Iminaglasscaseofemotion · 15/06/2021 18:35

People have become too sensitive to death.

lakesummer · 15/06/2021 18:38

OP
The welfare standard in this country is far better than the soon to be Australian imported meat that's for sure.

This also seems a sensible discussion point that should be talked about.

As an aside my understanding was that last time the weather was warm enough to enable hazelnuts to be part of the diet where I grew up was the Bronze Age.

In the wet and reasonably cold parts of the UK there really aren't that many arable options.

I honestly think going into the countryside a bit might do wonders for you OP, go to a country show, see the show animals, talk to the farmers.

Stop pontificating on a subject you currently know less than nothing about.

Empanadas · 15/06/2021 18:38

I would like to know this please -

Are dairy cows routinely slaughtered too when they reach the end of their use, or do they tend to get left alone? What happens? What is the average age for dairy cows?

OP posts:
derxa · 15/06/2021 18:39

[quote kikisparks]@derxa you seem to be labouring under the misapprehension that my response to someone who said it was bad for the planet to be vegan (showing numerous peer reviewed articles based on empirical data that shows that’s not the case) was an indication that your farm would imminently be shut down. I didn’t say that anywhere.[/quote]
No I would just sell the fields for a massive profit. The best we could grow is turnips, cabbages or carrots. Perhaps we could cover the fields in poly tunnels. Either way all the current community activities would stop. You don't care about community. You care about theories.

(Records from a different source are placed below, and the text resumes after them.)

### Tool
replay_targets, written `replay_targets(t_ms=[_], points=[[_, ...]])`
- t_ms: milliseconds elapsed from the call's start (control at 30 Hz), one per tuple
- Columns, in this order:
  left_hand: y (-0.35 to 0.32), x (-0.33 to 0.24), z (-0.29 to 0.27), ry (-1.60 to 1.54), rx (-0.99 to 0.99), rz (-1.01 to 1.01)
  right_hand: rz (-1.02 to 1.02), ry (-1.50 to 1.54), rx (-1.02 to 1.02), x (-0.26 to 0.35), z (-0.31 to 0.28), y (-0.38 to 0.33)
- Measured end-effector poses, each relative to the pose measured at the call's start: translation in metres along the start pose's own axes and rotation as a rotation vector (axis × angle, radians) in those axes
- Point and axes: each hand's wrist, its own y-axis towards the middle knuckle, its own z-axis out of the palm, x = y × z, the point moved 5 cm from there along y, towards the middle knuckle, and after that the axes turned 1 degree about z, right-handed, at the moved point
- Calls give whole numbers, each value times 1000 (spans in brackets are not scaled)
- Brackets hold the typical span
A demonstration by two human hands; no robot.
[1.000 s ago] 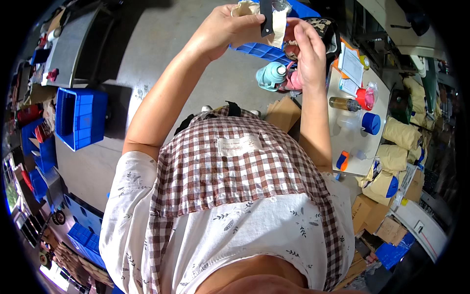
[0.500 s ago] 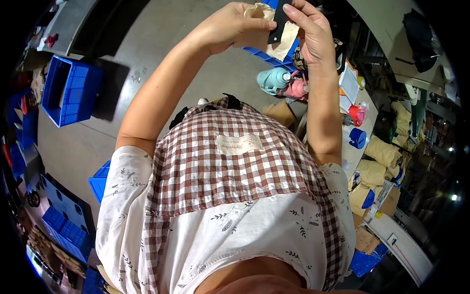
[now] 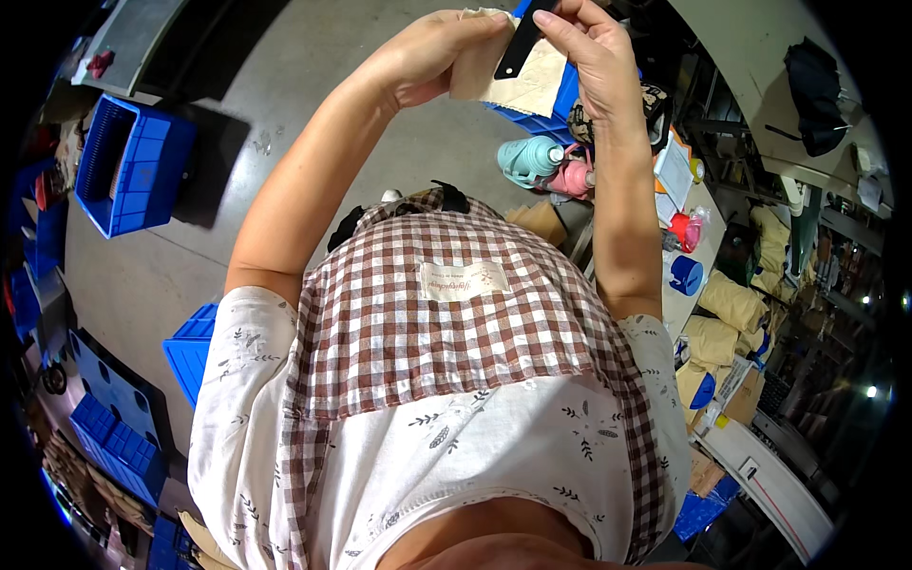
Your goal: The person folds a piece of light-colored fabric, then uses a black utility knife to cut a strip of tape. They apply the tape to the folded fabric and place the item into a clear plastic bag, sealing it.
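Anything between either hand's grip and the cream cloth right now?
Nothing visible for the left-hand grip: its thumb lies directly on the cream cloth. At the right-hand grip, the black strip intervenes, under the thumb and across the cloth's front. Any contact behind is hidden.

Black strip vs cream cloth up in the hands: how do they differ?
Colour: the strip is black, the cloth cream.
Shape: the strip is narrow and straight-edged, the cloth broader.
Position: the strip lies in front of the cloth, which shows on both sides.
Shared: both are held up between left hand and right hand.
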Motion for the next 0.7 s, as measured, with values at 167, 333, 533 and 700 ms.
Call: replay_targets(t_ms=[167,333,533,700], points=[[1,-4,3,-3,-5,-8,4,-59,39,-4,-2,4],[-1,-7,8,92,-130,97,38,-83,25,-4,0,0],[8,-1,2,309,41,117,49,83,56,-3,2,-3],[5,-3,-2,249,35,121,59,13,22,1,2,-5]])
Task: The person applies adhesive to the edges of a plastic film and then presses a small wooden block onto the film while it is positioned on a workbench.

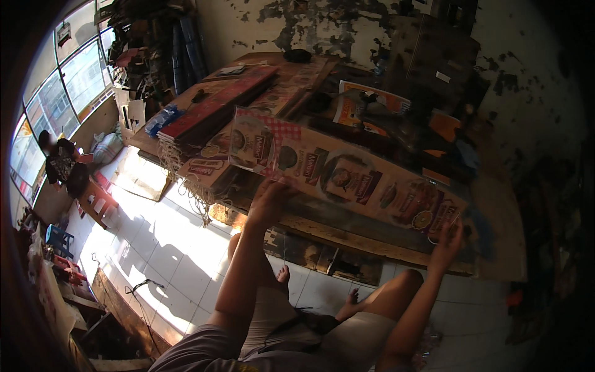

Notadramallama · 15/06/2021 18:39

People defending the meat industry by talking about cows and sheep having a wonderful time and how carefully looked after they are - what about chickens?
Near my parents ' place there is a chicken farm. There are 7 huge units that are all stuffed full of chickens. There are no windows and only a fan for ventilation. Just walking past these units, the smell is enough to bring tears to your eyes. Imagine being shut up in in the dark for weeks with thousands of other birds. They are then packed into tiny crates, loaded on to wagons and taken off to slaughter.
I don't believe this is an acceptable way for humans to treat another living, breathing animal.
Yes, in the wild animals eat each other but I'm pretty sure that they don't keep the animals they are about to eat in such awful conditions.
If we didn't eat sheep and cows et c they might not exist? So what? At least they wouldn't be suffering.

And those previous posters saying that animals are slaughtered humanely are kidding themselves. Just have a search for the huge amount of cruelty that goes on at slaughter houses - yes, it takes a certain kind of person to work there.